Here is where I live, not living.
Here is always mine.

When Connor’s family moves to Amity, a secluded house on the peaceful banks of New England’s Concord River, his nights are plagued with gore-filled dreams of demons. destruction, and revenge. Dreams he kind of likes. Dreams he could make real, with Amity’s help.

Ten years later, Gwen’s family moves to Amity for a fresh start. Instead, she’s haunted by lurid visions, disturbing voices, and questions about her own sanity. But with her history, who would ever believe her? And what could be done if they did?
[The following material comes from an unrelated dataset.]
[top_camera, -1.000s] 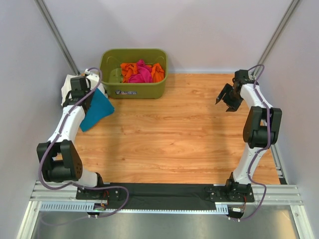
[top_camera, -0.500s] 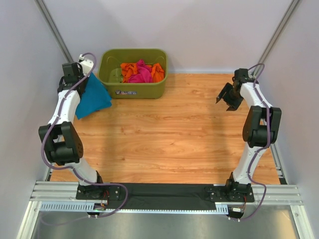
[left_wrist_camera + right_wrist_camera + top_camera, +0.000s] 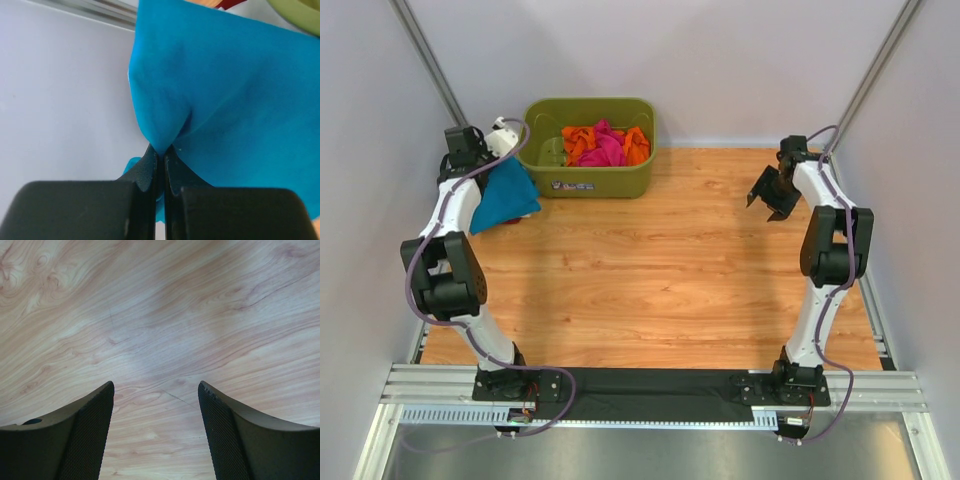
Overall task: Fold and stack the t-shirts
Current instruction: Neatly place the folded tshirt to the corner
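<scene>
Soft teal-blue cloth t-shirt (image 3: 506, 196): hangs below the pinching left gripper (image 3: 161, 151) at the wood-grain counter's (image 3: 660, 270) far-left corner; right gripper (image 3: 156, 386) spread, empty, well apart.

Warm wood grain runs across the worktop (image 3: 670, 270), boxed in by plain, pale grey-lilac walls (image 3: 740, 60) at the back and on both sides. Slim metal posts (image 3: 433, 75) slant up from the two far corners. An aluminium rail (image 3: 880, 388) lines the near edge. The light is soft and even.
</scene>
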Tool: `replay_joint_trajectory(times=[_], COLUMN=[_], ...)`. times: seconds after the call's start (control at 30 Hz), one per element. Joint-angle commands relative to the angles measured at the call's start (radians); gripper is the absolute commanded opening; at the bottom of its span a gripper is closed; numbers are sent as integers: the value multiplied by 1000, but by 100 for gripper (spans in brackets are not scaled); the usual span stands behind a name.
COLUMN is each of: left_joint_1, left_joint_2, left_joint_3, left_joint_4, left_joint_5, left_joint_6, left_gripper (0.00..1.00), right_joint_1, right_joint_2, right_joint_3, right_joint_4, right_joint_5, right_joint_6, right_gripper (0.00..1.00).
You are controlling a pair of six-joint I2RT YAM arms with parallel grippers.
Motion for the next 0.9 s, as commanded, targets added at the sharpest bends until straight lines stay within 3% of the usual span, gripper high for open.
replay_joint_trajectory(times=[0.0, 0.07, 0.23, 0.53, 0.8, 0.83, 0.87], left_joint_1=[6, 6, 6, 3, 1, 0, 0], left_joint_2=[23, 49, 120, 212, 263, 269, 275], left_joint_3=[56, 56, 146, 206, 223, 238, 249], left_joint_4=[156, 188, 203, 137, 159, 217, 258], left_joint_5=[-3, 8, 64, 149, 155, 146, 137], left_joint_6=[182, 298, 295, 571, 571, 516, 476], left_gripper=[0, 0, 0, 0, 1, 9, 32], right_joint_1=[7, 7, 9, 10, 13, 13, 15], right_joint_2=[17, 28, 55, 126, 203, 215, 219], right_joint_3=[55, 62, 91, 172, 272, 290, 299], right_joint_4=[-15, -18, -36, -72, -116, -119, -124], right_joint_5=[18, 17, 24, 34, 38, 35, 32], right_joint_6=[14, 17, 28, 59, 59, 59, 60], right_gripper=[70, 70, 69, 70, 69, 70, 69])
Because Amity isn’t just a house. She is a living force, bent on manipulating her inhabitants to her twisted will. She will use Connor and Gwen to bring about a violent end as she’s done before. As she’ll do again. And again. And again.

The Graveyard Book by Neil Gaiman

Bod is an unusual boy who inhabits an unusual place—he’s the only living resident of a graveyard.

Raised from infancy by the ghosts, werewolves, and other cemetery denizens, Bod has learned the antiquated customs of his guardians’ time as well as their ghostly teachings—such as the ability to Fade so mere mortals cannot see him.

Can a boy raised by ghosts face the wonders and terrors of the worlds of both the living and the dead?